Kuncinya disini adalah dengan berupaya mengetahui arah pergerakan saham tersebut,
apakah akan naik, turun, atau sideways dalam kurun waktu kurang dari satu tahun atau
kurang dari beberapa bulan tergantung dari jangka waktu trading kamu. 
                Buat kalian yang posisinya sebagai Investor, maka cut loss bisa dilakukan ketika
terjadi perubahan yang fundamental yang bisa dilihat dari kinerja fundamental
perusahaan. Beberapa hal bisa dijadikan alasan mengapa kamu harus melakukan cut
lossyaitu antara lain ketika adanya berita buruk terkait perusahaan yang bersangkutan
dan atau jika terjadi penurunan IHSG.
                Ada dua cara yang dapat dijadikan patokan dalam menentukan titik cut
loss  sebuah saham, Sobat Sikapi, yaitu berdasarkan harga beli dan berdasarkan
titik support. Titik support sendiri merupakan tingkat atau area harga yang diyakini
sebagai titik terendah, Sobat Sikapi. 
                Apabila berdasarkan harga beli kamu sudah menetapkan batas cut loss  sejak
awal sebesar 5% atau 7% seperti yang dicontohkan tadi, cara ini dianggap kurang
fleksibel karena tidak mempertimbangkan prospek pergerakan harga saham ke
depannya.
                Sementara lain halnya dengan patokan berdasarkan titik support, batasan cut
loss  bisa ditetapkan dengan melihat rekomendasi saham harian yang biasanya
dikirimkan oleh sekuritas.
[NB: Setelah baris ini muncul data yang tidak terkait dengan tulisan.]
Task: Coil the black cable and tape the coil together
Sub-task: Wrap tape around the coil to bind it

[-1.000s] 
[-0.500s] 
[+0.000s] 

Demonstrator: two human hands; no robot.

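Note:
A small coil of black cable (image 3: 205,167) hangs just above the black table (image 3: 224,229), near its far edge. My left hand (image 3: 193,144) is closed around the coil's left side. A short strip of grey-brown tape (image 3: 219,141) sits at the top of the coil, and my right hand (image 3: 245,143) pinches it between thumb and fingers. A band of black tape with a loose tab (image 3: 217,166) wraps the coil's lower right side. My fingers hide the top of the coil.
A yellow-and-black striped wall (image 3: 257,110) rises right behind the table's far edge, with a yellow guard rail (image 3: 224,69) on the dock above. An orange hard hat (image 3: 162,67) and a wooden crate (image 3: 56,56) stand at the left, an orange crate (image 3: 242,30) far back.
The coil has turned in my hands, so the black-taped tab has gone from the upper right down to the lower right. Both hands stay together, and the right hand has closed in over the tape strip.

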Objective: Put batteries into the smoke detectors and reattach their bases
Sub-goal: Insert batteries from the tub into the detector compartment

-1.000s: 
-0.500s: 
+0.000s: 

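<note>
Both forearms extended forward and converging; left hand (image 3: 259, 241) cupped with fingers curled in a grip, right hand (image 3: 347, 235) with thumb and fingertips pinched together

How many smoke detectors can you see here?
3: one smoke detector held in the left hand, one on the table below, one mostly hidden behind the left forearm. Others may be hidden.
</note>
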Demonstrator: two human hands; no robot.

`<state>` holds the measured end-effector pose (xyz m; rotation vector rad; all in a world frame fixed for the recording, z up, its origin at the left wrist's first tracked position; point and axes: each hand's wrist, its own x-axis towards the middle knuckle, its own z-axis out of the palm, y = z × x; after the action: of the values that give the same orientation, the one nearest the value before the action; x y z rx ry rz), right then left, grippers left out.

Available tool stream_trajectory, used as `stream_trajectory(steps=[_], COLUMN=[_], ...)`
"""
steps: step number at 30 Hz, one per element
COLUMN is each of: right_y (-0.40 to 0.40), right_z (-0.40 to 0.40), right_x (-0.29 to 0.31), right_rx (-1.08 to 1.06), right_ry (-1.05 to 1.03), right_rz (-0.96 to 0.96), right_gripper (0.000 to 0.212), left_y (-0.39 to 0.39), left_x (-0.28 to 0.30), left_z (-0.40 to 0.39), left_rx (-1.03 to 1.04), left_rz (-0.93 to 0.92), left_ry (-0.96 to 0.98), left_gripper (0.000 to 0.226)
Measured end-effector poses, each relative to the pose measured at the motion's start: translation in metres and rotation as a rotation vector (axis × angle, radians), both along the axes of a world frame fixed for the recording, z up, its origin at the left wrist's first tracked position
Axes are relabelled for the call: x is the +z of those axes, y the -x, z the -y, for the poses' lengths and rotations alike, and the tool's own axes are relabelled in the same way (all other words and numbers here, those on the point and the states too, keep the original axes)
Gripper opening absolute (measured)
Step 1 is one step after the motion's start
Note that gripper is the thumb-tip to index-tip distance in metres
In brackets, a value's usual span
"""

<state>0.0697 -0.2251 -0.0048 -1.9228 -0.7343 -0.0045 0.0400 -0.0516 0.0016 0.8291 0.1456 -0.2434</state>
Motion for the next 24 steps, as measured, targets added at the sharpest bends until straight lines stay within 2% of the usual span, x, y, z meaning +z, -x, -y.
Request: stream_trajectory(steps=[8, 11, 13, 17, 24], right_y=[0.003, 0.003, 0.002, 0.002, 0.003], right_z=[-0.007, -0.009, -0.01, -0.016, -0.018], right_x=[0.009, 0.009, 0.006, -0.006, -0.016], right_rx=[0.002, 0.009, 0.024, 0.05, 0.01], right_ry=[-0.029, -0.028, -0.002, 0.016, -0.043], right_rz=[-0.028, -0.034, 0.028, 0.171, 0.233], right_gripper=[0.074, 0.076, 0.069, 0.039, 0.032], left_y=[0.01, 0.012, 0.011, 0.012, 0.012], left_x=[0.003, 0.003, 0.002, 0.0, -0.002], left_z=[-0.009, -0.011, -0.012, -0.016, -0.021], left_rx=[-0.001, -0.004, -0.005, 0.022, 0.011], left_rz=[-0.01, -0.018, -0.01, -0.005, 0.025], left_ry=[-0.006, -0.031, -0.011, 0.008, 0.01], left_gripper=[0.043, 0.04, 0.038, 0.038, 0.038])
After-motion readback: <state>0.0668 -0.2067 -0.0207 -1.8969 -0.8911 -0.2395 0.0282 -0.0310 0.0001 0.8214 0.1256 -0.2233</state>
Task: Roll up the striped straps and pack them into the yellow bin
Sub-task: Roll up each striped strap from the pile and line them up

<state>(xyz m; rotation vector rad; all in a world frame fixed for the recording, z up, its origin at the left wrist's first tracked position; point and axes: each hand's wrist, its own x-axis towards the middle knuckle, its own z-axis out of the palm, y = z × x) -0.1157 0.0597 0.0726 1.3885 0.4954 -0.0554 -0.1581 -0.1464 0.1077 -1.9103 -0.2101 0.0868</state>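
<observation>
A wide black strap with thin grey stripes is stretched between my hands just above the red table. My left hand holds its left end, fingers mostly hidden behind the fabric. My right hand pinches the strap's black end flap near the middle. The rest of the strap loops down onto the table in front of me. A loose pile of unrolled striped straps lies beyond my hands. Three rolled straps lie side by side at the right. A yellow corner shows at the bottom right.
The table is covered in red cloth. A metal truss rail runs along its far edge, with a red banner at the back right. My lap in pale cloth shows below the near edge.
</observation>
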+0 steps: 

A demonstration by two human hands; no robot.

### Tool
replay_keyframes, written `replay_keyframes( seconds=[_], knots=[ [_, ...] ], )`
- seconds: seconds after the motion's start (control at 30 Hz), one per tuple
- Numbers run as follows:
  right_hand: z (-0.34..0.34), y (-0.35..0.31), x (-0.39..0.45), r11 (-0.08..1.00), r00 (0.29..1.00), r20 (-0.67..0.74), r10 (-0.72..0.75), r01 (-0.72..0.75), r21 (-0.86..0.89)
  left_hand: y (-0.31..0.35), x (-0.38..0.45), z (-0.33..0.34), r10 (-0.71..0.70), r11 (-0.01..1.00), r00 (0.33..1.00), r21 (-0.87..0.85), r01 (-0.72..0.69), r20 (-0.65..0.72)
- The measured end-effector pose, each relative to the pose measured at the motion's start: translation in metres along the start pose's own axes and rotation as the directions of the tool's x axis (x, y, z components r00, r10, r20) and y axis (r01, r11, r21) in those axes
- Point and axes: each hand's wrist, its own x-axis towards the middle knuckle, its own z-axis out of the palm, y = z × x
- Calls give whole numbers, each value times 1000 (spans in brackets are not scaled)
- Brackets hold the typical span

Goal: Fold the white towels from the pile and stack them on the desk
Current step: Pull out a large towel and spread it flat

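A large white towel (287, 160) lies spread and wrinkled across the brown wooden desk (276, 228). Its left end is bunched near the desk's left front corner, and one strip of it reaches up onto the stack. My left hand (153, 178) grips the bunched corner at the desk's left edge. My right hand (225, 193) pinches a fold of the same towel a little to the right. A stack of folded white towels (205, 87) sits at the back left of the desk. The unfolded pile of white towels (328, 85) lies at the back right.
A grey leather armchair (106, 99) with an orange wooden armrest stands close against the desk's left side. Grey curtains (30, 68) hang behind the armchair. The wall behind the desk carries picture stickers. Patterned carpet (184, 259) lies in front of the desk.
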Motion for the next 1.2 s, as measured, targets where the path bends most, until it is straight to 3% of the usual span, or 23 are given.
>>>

Biasanya dituliskan dengan judul “Cut Loss If”. Cara ini dinilai
lebih fleksibel karena mengikuti pergerakan naik dan turunnya harga saham tanpa
menetapkan terlebih dahulu.
                Perlu diingat, semua jenis investasi, pasti memiliki risiko. Namun, seperti
perkataan dari Warren Buffet, “Risk comes from not knowing what you are doing.” atau risiko
datang ketika kamu tidak mengetahui apa yang kamu lakukan. Pahami jenis investasinya dan
cara kerjanya, Sobat Sikapi. Dari hal tersebut kamu akan mengerti apa yang harus kamu lakukan
dan bisa mengurangi atau bahkan menghindari kerugian!